At 09:49 22/04/2004, you wrote:
- BigEvil wildcards. Not sure how you would handle these.
Something like
evil\d{2,4}spam.com is a general wildcard. Some of those
domains don't even
exhist. Not sure how SURBL will handle that.
Yes, I should have mentioned that I'm simply discarding them. Unfortunately there's no easy way to deal with them. Domains without any patterns in them, which are a majority, come right through. The script is at:
Can we make sure that when you announce this to the public that they know this! :) I can see the flurry of emails now.
Right near the top of http://spamcheck.freeapp.net/bigevil.domains.afterwhitelist there is 123-ebiz - is that a mistake or parsing error ?
But frankly I like the fact that there is some overlap in the lists. In a sense that represents multiple reporting; i.e. a domain in more than one list is more likely a bad guy. I don't think we should lose that coding.
YMMV, but I'd say keep any overlap in BE. It's a feature not a bug.
I think so too.

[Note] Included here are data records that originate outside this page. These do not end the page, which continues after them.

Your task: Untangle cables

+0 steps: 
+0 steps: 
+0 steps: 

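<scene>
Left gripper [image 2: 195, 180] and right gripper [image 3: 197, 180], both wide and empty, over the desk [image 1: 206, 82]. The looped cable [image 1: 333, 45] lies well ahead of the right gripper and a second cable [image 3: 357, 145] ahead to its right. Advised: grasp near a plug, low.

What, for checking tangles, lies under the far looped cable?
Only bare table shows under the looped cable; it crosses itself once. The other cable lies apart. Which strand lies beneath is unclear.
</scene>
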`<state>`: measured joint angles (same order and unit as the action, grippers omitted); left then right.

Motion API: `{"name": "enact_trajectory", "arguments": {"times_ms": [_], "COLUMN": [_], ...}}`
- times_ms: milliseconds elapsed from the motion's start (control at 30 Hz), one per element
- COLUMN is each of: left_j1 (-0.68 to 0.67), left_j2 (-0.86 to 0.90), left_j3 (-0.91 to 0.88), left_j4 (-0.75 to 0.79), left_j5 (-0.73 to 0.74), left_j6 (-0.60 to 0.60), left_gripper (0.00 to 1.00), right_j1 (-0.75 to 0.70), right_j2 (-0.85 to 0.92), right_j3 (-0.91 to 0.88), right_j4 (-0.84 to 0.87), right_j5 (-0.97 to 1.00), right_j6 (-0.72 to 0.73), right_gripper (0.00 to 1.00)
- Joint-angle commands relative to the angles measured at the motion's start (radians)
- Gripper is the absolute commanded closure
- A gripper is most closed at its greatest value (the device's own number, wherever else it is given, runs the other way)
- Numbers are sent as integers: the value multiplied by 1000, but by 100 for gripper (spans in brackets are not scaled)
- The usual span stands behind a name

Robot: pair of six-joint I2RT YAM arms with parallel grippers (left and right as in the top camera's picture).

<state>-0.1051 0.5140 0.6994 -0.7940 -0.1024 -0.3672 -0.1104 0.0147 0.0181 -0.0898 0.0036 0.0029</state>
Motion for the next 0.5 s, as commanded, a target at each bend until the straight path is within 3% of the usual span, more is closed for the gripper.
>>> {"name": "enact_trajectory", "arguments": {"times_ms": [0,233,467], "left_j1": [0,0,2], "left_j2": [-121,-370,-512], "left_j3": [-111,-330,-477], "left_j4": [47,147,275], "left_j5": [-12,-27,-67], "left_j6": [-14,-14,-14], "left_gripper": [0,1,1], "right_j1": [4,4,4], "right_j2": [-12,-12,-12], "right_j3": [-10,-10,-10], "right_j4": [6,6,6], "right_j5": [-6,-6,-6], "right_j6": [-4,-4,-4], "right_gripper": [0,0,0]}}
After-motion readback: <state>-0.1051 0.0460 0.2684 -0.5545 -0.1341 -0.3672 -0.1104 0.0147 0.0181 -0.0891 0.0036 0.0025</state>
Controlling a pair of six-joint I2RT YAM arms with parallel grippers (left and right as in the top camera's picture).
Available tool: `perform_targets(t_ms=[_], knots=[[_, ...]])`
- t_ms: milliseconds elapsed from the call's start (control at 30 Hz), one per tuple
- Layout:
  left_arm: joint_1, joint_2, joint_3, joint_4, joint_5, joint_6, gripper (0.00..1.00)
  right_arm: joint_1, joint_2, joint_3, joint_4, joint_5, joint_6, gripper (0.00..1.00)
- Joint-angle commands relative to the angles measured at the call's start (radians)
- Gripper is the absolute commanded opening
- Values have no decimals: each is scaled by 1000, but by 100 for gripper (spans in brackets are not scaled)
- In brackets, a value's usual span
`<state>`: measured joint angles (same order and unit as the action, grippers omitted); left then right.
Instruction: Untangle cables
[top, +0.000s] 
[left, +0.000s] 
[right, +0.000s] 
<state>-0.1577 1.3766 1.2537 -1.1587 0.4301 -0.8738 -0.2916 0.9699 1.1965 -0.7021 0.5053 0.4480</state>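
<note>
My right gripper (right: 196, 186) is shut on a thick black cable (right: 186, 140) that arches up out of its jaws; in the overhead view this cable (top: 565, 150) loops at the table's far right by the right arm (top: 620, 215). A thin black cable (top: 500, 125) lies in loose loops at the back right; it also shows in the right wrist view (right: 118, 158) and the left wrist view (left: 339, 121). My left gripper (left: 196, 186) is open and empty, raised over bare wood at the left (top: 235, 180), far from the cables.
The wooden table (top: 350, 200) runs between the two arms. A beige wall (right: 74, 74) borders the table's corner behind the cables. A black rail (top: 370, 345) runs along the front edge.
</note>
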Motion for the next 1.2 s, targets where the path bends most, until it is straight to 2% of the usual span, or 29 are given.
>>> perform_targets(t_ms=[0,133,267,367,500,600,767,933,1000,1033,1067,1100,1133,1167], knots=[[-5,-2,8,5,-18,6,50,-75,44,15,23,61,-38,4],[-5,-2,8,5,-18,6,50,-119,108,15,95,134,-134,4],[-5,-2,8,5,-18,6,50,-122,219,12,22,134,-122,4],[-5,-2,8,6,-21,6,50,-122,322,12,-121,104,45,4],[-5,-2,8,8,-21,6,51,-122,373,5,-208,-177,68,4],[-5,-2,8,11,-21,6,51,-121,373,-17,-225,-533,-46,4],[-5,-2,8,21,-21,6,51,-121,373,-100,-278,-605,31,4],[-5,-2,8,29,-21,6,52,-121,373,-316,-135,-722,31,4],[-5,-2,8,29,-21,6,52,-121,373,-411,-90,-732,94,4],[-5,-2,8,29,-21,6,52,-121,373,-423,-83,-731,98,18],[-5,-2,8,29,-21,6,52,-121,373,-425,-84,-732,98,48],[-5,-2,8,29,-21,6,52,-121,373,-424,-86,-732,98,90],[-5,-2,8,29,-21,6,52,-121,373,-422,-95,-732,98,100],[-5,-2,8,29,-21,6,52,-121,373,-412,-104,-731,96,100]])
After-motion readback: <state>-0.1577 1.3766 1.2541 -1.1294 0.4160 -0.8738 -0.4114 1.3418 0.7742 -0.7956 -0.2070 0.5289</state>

What some people suggesting merging are forgetting, is with lists with totally different sources, that whether a given URL is listed in one two or three of the lists IS an extra piece of information, something listed in all three is more likely to be correct than one listed on only one of the lists.
The SA approach of assigning a score to each list based on it's relative merits, and the scores ADDING if they're in multiple lists seems to be a sensible approach to me...
Of course there is nothing to stop you having merged lists available AS WELL for those that are willing to take the risk of one higher scoring merged list...with choice, everyone is happy ;)
By the way, am I jumping the gun here or is be.surbl.org ready to go, or should I wait a bit ? :)
Regards, Simon